Group 2: Advanced (unresectable or metastatic) solid tumor patients with available
local data for NF2 truncating mutation or deletions. Patient must have failed
available standard therapies, be intolerant or ineligible to receive such therapy, or
for whom no standard therapy exists.
Group 3: Advanced (unresectable or metastatic) solid tumor patients with available
local data for functional YAP/TAZ fusions. EHE patients can be included with only
histological confirmation of the disease. Patient must have failed available standard
therapies, be intolerant or ineligible to receive such therapy, or for whom no
standard therapy exists.
Group 4: Advanced (unresectable or metastatic) non-pleural mesothelioma patients who
have failed available standard therapies for advanced/metastatic disease, are
intolerant or ineligible to receive such therapy, or for whom no standard therapy
exists.
5. Presence of at least one measurable lesion according to mRECIST v1.1 for mesothelioma
patients, RECIST v1.1 for patients with other solid tumors, or RANO for patients with
primary brain tumors.
6. Patient must have a site of disease amenable to biopsy and be a candidate for tumor
biopsy according to the treating institution's guidelines. Patient must be willing to
undergo a new tumor biopsy at screening/baseline, and again during therapy on this
study.
Exclusion Criteria:
1. Treatment with any of the following anti-cancer therapies prior to the first dose of
study treatment within the stated timeframes:
1. ≤ 4 weeks for thoracic radiotherapy to lung fields or limited field radiation for
palliation within ≤ 2 weeks prior to the first dose of study treatment. An
exception to this exists for patients who have received palliative radiotherapy
to bone, who must have recovered from radiotherapy-related toxicities but for
whom a 2-week washout period is not required.
2. ≤ 4 weeks or ≤ 5 half-lives (whichever is shorter) for chemotherapy or biological
therapy (including monoclonal antibodies) or continuous or intermittent small
molecule therapeutics or any other investigational agent.
3. ≤ 6 weeks for cytotoxic agents with risk of major delayed toxicities, such as
nitrosoureas and mitomycin C.
4. ≤ 4 weeks for immuno-oncologic therapy, such as CTLA4, PD-1, or PD-L1 antagonists
5. Prior treatment with TEAD inhibitor at any time
2. For mesothelioma patients: use of non-invasive antineoplastic therapy (e.g., tumor
treating fields, brand name Optune LuaTM) within 2 weeks of the tumor assessment at
screening.
3. Malignant disease, other than that being treated in this study.

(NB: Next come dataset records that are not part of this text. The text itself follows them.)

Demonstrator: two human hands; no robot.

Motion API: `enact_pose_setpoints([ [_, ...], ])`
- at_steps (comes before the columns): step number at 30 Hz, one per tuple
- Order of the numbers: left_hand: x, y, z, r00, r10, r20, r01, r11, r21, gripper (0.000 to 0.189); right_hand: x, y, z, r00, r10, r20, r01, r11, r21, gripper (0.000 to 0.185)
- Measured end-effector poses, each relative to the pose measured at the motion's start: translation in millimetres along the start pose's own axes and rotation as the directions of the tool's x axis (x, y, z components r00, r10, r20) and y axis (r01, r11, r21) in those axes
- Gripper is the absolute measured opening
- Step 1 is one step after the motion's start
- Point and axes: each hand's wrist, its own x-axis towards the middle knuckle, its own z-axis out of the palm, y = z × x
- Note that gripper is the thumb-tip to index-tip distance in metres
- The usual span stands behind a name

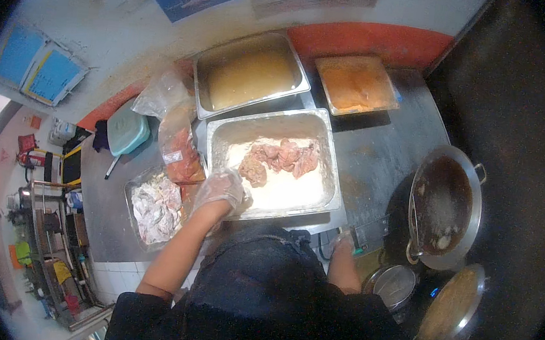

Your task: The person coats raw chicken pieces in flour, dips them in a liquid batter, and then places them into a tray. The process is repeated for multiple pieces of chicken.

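Note:
Before me stands a deep steel pan (pixel 333 195) of white flour, with several pieces of raw meat (pixel 286 157) lying on the flour. My left hand (pixel 221 189), in a clear plastic glove, is at the pan's near left corner. Its fingers point into the pan, and whether they hold anything cannot be made out. My right hand (pixel 343 244), also gloved, is low by the table's front edge, beside a small green object (pixel 357 251); its fingers are blurred. To the left, a clear tray (pixel 128 200) holds flour-coated pieces (pixel 156 208), next to a plastic bag of reddish meat (pixel 180 156).
Behind the flour pan is a steel pan of cloudy yellowish liquid (pixel 252 77). An orange-filled tray (pixel 357 82) stands back right. On the right are a wok of dark oil (pixel 443 206), a round strainer (pixel 394 285) and another wide pan (pixel 454 305). A turquoise lidded container (pixel 128 129) sits far left.

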Motion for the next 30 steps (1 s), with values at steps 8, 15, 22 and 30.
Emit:
enact_pose_setpoints([
  [8,29,-17,-115,0.927,-0.104,-0.361,0.015,0.971,-0.240,0.033,-17,0,-12,0.993,-0.014,-0.113,0.004,0.997,-0.081,0.025],
  [15,191,-41,-148,0.878,-0.078,-0.471,0.011,0.990,-0.143,0.033,-20,-20,-34,0.984,0.161,0.080,-0.135,0.956,-0.262,0.021],
  [22,286,-57,-119,0.925,-0.092,-0.368,0.071,0.995,-0.068,0.041,-28,-37,-52,0.964,0.255,0.079,-0.238,0.954,-0.181,0.026],
  [30,347,-68,-66,0.935,-0.156,-0.319,0.118,0.984,-0.137,0.035,-66,-47,-65,0.700,0.681,0.216,-0.648,0.479,0.592,0.035],
])
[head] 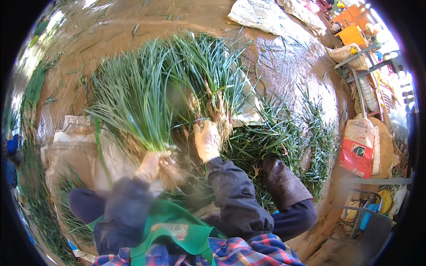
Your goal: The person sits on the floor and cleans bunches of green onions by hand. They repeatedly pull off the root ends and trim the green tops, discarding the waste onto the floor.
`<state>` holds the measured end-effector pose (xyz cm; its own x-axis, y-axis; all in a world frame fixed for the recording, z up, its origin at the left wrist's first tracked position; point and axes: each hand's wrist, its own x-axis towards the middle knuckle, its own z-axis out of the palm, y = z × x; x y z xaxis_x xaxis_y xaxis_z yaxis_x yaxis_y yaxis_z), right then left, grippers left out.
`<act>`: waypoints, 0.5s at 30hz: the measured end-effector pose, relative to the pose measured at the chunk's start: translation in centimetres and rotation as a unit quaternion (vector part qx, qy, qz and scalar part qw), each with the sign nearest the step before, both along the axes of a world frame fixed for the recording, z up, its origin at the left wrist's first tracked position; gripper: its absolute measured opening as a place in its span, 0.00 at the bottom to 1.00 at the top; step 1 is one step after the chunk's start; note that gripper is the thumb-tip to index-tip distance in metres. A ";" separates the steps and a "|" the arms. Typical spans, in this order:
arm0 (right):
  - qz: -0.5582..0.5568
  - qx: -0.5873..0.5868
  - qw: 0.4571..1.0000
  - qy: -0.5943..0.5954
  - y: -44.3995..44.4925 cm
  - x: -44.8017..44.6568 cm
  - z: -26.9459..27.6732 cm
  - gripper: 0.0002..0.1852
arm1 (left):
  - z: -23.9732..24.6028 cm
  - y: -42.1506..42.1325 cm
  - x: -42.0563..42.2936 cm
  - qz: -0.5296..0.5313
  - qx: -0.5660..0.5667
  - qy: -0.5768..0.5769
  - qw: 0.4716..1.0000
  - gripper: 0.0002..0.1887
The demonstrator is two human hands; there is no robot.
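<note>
My left hand, in a pale glove, grips a bundle of long green leafy plants, like spring onions or chives, just above its stringy roots. The leaves fan upward from the fist, and the roots blur below it. My right hand, gloved too, touches the root end of more plants lying in a row beyond it. Whether its fingers hold a stem, I cannot tell. Reddish stem bases and tan roots show beside that hand.
Loose green leaves are heaped by my right knee. Woven sacks lie at the left. Wet brown ground surrounds the plants. A red and white bag, a metal-framed chair and an orange crate stand at the right.
</note>
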<state>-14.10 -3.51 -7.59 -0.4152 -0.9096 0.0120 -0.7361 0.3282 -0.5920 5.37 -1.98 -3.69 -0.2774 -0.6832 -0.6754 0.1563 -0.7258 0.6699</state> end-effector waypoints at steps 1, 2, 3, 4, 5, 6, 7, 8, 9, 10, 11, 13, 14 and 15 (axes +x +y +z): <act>-0.024 -0.024 0.999 0.029 -1.0 0.0 -0.5 0.14 | 0.4 0.8 0.8 -0.024 -0.024 -0.013 0.999 0.10; -0.004 0.021 0.999 0.031 -1.9 -0.2 -0.8 0.15 | 0.9 1.7 1.7 -0.054 -0.004 -0.043 0.998 0.11; 0.012 0.050 0.998 0.041 -2.7 -0.4 -0.9 0.16 | 1.4 2.5 2.5 -0.082 -0.001 -0.054 0.995 0.11; 0.011 0.049 0.997 0.055 -3.1 -0.7 -0.9 0.13 | 1.9 3.5 2.9 -0.028 0.019 0.001 0.999 0.12; -0.011 0.005 0.998 0.067 -3.2 -0.8 -0.6 0.12 | 2.4 4.1 3.3 -0.022 0.046 -0.006 0.999 0.11; -0.028 -0.010 0.997 0.073 -2.8 -0.8 -0.1 0.11 | 2.8 4.7 3.4 -0.013 0.048 -0.049 0.998 0.11; -0.050 -0.031 0.995 0.082 -2.2 -0.6 0.5 0.10 | 3.2 5.0 3.3 -0.006 0.041 -0.070 0.997 0.11; -0.059 -0.032 0.998 0.019 -1.0 -0.3 1.2 0.08 | 3.4 5.2 2.9 -0.007 0.035 -0.053 0.998 0.11; -0.055 0.008 0.992 -0.113 0.4 0.0 1.9 0.07 | 3.4 5.2 2.5 -0.008 0.031 -0.036 0.999 0.11; -0.007 -0.037 0.988 -0.151 1.8 0.9 2.6 0.07 | 3.3 5.0 1.8 -0.019 0.045 -0.060 0.997 0.12; 0.044 -0.096 0.976 -0.188 3.4 1.9 3.3 0.09 | 3.0 4.6 1.2 0.010 0.096 -0.026 0.995 0.10; 0.093 -0.082 0.965 -0.232 6.9 3.7 4.1 0.11 | 2.0 4.2 0.0 0.031 0.091 0.014 0.995 0.07; 0.121 0.034 0.958 -0.258 8.0 4.0 4.3 0.10 | 1.3 3.8 -0.2 0.043 0.096 -0.016 0.994 0.06; 0.185 0.051 0.965 -0.178 9.0 3.9 4.5 0.10 | 0.5 3.5 -0.7 0.047 0.085 -0.025 0.995 0.06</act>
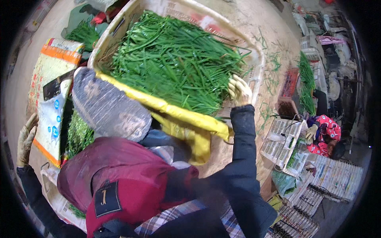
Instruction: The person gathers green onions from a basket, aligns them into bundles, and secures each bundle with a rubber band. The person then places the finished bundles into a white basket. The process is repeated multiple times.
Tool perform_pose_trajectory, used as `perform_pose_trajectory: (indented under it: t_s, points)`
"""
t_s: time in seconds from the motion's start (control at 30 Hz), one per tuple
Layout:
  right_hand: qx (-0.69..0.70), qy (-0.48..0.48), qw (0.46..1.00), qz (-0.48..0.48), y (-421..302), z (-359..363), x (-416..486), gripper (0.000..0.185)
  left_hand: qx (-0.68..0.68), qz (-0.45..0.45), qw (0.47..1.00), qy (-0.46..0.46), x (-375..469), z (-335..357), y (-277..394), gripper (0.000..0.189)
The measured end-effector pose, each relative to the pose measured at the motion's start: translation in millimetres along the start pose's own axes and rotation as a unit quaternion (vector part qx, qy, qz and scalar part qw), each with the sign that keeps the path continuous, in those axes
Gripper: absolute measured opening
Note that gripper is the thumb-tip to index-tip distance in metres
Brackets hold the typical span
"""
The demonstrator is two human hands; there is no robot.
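Note:
A large pale plastic crate (258, 64) holds a heap of long green leaves, apparently garlic chives (178, 62). Against the heap's right end, inside the crate, rests my gloved right hand (239, 89), fingers extended. Nothing shows in its grasp, though its underside is hidden. My gloved left hand (26, 139) is raised at the far left with fingers apart, beside a printed woven sack (50, 116). Yellow sheeting (175, 111) lies over the crate's near rim. A scuffed grey pad or covering (110, 104) sits between that rim and my maroon apron (134, 178).
More greens (78, 131) lie beside the sack, and another bunch (83, 35) sits beyond it. Loose leaves (272, 62) litter the floor right of the crate. Farther right, a person in red patterned clothing (329, 128) works behind a white crate (278, 142). Stacked slatted crates (336, 177) stand nearby.

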State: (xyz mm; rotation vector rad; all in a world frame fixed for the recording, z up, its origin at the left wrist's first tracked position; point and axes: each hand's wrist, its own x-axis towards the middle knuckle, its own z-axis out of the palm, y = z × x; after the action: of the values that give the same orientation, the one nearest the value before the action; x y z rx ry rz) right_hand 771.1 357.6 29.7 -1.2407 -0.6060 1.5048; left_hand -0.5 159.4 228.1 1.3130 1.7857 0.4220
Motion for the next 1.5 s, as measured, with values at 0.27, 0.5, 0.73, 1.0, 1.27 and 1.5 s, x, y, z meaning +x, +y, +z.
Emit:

4. Insufficient renal function at Screening.
5. Clinically significant cardiac disease or risk factors at screening
6. Insufficient bone marrow function at screening.
7. Insufficient hepatic function at screening.
8. Patients who have the following laboratory values > Common Terminology Criteria for
Adverse Events (CTCAE) grade 1:
1. Potassium
2. Magnesium
3. Total calcium (corrected for low serum albumin)
9. Known active COVID-19 infection.
10. Pregnant or nursing (lactating) women,
11. Japan only: patients with a history of drug- and/or non-drug-induced interstitial lung
disease (ILD) ≥ Grade 2.
Other protocol-defined inclusion/exclusion criteria may apply.